(Source data)
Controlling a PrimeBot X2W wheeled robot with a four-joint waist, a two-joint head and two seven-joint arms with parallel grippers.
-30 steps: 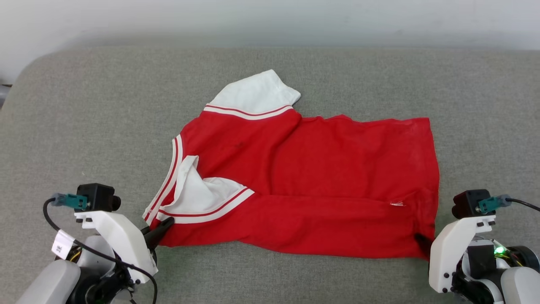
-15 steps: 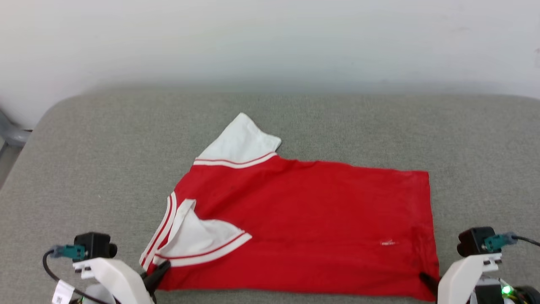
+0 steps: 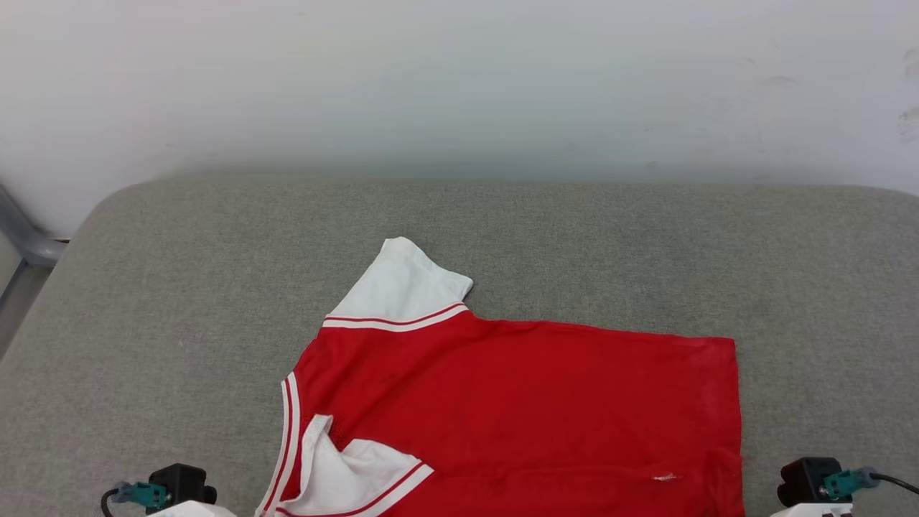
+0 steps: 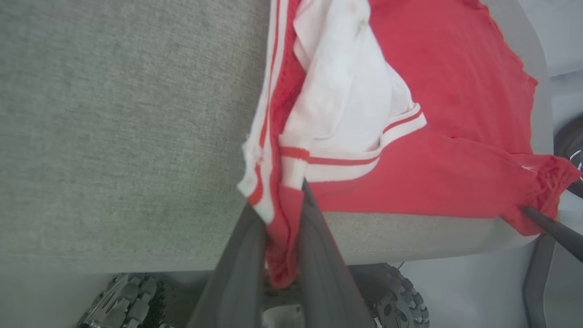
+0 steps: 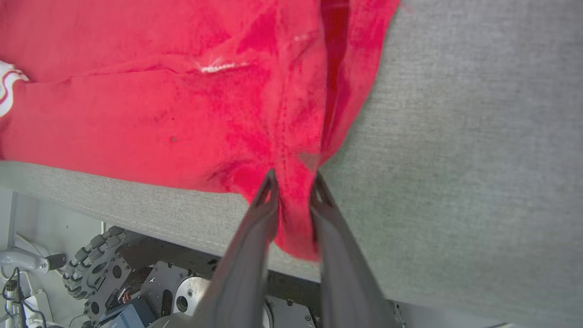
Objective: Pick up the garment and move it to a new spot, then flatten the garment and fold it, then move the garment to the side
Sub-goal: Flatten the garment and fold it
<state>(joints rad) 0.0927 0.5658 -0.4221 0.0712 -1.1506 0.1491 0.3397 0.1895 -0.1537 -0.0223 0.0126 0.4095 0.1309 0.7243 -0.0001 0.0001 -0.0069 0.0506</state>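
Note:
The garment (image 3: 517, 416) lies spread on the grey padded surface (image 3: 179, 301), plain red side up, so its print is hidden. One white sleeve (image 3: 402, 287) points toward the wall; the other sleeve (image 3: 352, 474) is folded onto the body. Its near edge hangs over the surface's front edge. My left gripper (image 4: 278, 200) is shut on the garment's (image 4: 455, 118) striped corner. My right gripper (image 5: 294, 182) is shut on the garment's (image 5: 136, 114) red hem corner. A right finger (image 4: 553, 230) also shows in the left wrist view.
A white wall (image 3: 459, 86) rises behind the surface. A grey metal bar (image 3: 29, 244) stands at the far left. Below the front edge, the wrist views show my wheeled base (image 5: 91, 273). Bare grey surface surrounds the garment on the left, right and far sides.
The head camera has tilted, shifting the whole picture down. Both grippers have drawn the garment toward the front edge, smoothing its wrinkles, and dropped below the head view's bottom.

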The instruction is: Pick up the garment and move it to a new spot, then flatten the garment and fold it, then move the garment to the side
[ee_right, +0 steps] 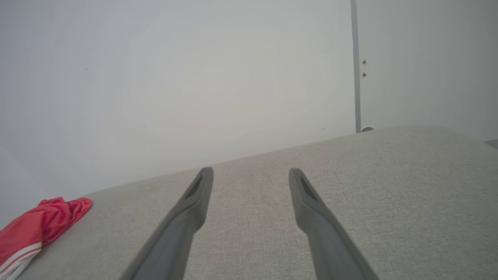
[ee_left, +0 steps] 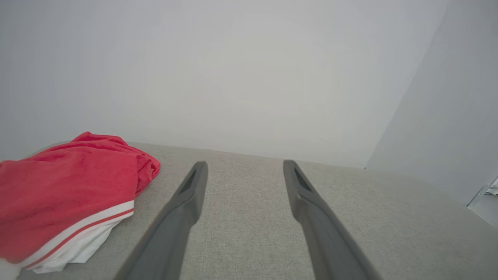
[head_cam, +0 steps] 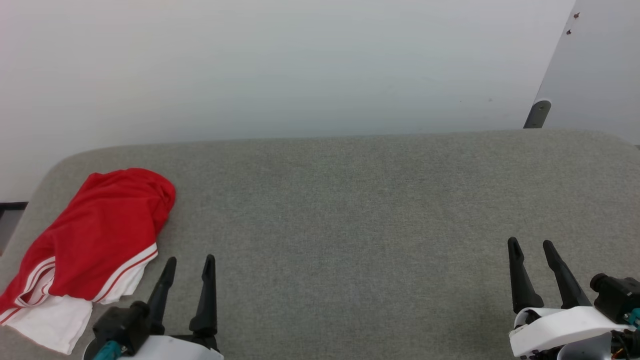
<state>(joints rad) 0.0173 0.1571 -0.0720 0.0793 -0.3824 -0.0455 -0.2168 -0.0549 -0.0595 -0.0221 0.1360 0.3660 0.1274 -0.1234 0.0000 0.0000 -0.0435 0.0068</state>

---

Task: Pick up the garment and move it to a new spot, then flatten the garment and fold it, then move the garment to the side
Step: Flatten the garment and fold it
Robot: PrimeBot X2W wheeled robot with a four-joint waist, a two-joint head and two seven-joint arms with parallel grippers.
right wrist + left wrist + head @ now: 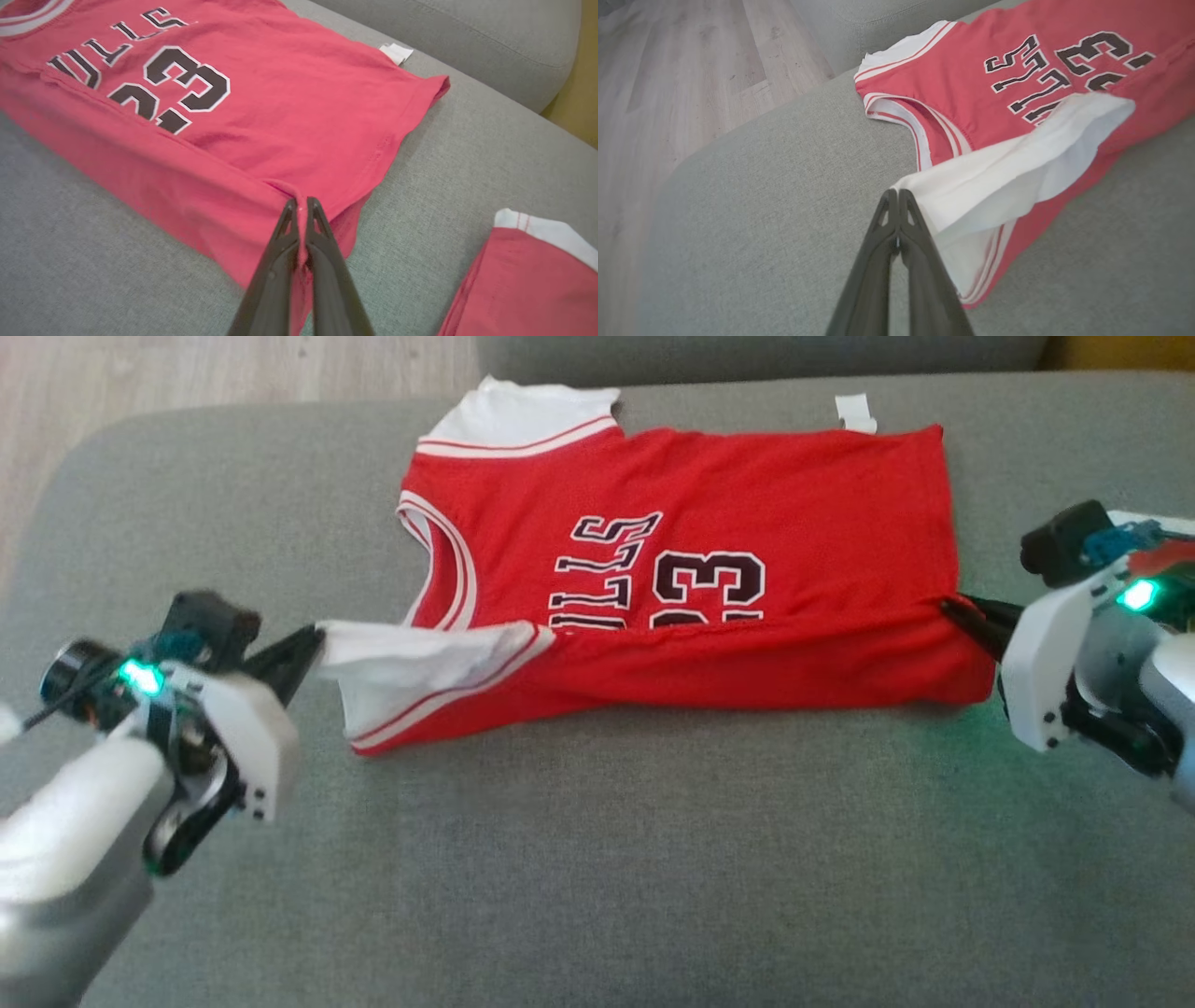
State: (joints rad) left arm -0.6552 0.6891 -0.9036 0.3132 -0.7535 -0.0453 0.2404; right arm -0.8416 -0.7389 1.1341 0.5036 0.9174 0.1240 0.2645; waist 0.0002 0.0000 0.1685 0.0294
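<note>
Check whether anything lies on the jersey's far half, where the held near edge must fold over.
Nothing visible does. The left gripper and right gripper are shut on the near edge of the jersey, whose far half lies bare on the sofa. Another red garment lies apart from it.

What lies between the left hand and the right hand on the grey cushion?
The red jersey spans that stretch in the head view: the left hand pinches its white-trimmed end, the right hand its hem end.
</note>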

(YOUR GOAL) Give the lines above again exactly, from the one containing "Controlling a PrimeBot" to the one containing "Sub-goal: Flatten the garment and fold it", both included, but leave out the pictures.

(YOUR SOLUTION)
Controlling a PrimeBot X2W wheeled robot with a four-joint waist, a two-joint head and two seven-joint arms with parallel grippers.
-30 steps: 
-15 steps: 
+0 steps: 
+0 steps: 
+0 steps: 
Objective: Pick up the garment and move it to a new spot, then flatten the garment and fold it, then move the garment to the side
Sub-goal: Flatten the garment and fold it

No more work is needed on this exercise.